Malissa Valdes, Public Information Officer for the Alabama Emergency Management Agency said that steps are being taken to try and prevent contamination of the beaches.
“We’re having quite an amount of proposed boom,” she said.
21,900 feet of boom were proposed for deployment on Friday alone.
The booms are long buoyant barriers with a skirt that hang underwater.
They serve to corral the spreading oil slick, and protect target areas while making it easier for boats to perform skimming operations. Each day factors such as existing boom and weather conditions are evaluated before the next proposal of boom deployment is made.
The removal of the oil itself is done by skimmers, boats geared with equipment that sucks oil off the surface of the water.
“We’re really trying to get out there and skim as much as possible,” Valdes said.

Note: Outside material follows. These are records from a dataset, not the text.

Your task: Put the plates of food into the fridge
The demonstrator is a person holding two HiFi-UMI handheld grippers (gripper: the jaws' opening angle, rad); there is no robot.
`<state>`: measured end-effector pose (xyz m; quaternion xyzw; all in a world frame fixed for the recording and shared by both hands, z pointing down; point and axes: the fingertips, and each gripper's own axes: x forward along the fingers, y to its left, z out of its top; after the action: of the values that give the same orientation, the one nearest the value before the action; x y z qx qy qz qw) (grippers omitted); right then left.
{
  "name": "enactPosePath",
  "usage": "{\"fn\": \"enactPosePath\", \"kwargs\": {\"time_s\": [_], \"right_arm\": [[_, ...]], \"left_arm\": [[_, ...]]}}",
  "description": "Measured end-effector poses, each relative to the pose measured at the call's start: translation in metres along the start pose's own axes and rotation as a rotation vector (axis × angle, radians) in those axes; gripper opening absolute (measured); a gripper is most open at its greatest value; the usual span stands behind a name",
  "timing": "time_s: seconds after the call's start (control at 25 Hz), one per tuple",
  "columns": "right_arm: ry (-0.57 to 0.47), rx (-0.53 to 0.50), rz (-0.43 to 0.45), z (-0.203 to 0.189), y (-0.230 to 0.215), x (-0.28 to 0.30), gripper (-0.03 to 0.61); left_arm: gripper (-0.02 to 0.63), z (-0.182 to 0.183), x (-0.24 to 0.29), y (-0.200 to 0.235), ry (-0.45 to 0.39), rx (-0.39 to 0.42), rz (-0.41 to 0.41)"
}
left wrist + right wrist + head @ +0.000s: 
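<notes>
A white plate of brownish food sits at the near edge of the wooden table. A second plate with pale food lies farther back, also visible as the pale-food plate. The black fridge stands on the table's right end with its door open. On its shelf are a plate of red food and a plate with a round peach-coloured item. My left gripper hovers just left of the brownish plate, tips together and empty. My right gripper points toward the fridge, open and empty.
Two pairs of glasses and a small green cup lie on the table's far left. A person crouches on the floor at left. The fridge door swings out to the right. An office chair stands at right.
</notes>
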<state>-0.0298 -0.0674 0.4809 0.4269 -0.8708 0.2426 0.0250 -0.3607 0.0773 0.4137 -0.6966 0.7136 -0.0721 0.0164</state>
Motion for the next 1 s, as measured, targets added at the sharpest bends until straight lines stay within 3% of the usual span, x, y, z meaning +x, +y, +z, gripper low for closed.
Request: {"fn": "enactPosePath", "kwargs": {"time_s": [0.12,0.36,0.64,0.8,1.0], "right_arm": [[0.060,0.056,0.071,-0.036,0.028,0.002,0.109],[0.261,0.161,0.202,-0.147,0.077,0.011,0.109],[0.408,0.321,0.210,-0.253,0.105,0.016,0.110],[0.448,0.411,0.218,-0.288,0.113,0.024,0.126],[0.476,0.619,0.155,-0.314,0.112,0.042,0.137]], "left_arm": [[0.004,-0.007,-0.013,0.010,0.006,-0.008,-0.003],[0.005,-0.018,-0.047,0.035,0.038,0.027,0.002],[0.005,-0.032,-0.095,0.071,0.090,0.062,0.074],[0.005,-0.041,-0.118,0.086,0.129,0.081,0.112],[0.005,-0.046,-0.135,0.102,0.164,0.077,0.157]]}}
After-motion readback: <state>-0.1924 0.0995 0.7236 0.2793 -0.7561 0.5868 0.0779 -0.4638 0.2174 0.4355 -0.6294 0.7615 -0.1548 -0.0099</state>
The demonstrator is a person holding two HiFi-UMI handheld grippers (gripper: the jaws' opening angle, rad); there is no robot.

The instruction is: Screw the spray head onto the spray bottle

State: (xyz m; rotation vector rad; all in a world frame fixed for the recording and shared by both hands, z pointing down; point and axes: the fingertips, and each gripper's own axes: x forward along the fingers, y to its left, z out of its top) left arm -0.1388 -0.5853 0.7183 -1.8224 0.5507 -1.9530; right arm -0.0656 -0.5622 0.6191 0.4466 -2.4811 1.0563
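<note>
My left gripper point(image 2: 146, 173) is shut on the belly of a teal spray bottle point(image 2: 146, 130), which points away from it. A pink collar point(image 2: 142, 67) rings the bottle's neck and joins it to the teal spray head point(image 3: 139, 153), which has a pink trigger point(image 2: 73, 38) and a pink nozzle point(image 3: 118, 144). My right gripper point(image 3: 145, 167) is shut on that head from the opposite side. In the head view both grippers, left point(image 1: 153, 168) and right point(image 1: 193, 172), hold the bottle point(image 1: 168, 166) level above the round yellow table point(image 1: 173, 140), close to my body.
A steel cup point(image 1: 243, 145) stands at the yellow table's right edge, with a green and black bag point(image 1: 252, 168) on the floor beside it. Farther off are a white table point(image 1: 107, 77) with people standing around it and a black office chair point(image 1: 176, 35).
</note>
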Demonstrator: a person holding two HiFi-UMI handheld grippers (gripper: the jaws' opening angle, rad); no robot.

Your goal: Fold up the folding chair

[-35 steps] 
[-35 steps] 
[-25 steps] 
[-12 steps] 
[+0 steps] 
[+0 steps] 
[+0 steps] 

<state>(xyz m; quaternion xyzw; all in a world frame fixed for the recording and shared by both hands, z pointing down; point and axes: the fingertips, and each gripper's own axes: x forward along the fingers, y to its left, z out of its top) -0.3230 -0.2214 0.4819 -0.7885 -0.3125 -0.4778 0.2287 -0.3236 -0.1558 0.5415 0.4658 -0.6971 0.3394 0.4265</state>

And the countless fishermen out of work are ideal candidates to do the skimming.
Valdes said as part of the Vessels of Opportunity program, several boat owners have come forward to help clean the spreading slick.
After qualifying through a credentialing center and taking a four-hour training course, many Alabamians will go from catching gulf-fish to gulf-crude. In addition to a salary, those individuals could be working for their livelihoods.
The Press-Register in Mobile reported Friday that nearly 1,500 of those boats had been called up by an incident command center in Mobile.
While the effort continues locally to contain the slick, one BP official said he felt good about work being done at the epicenter of the crisis.
BP Chief Operations Officer, Doug Settles told CNN Friday that a third attempt to cap the leaking well had been successful, and he was confident positive results were not far off.
“I think it should work,” Settles said.
“This design, it won’t get every bit of it (the leaking oil), but if we can get it optimized, it should get the vast majority of it so we have very little oil leaking into the sea.”
Settles said the plan was contingent on the successful sealing of four vents on the cap. Many people like Councilman Reeves remain skeptical however.
“Everything they’ve said so far has been wrong,” he said.
Reeves said if efforts continue to be fruitless and the problem goes unchecked much longer, he feared the southeast could be faced with a disaster of historical proportions.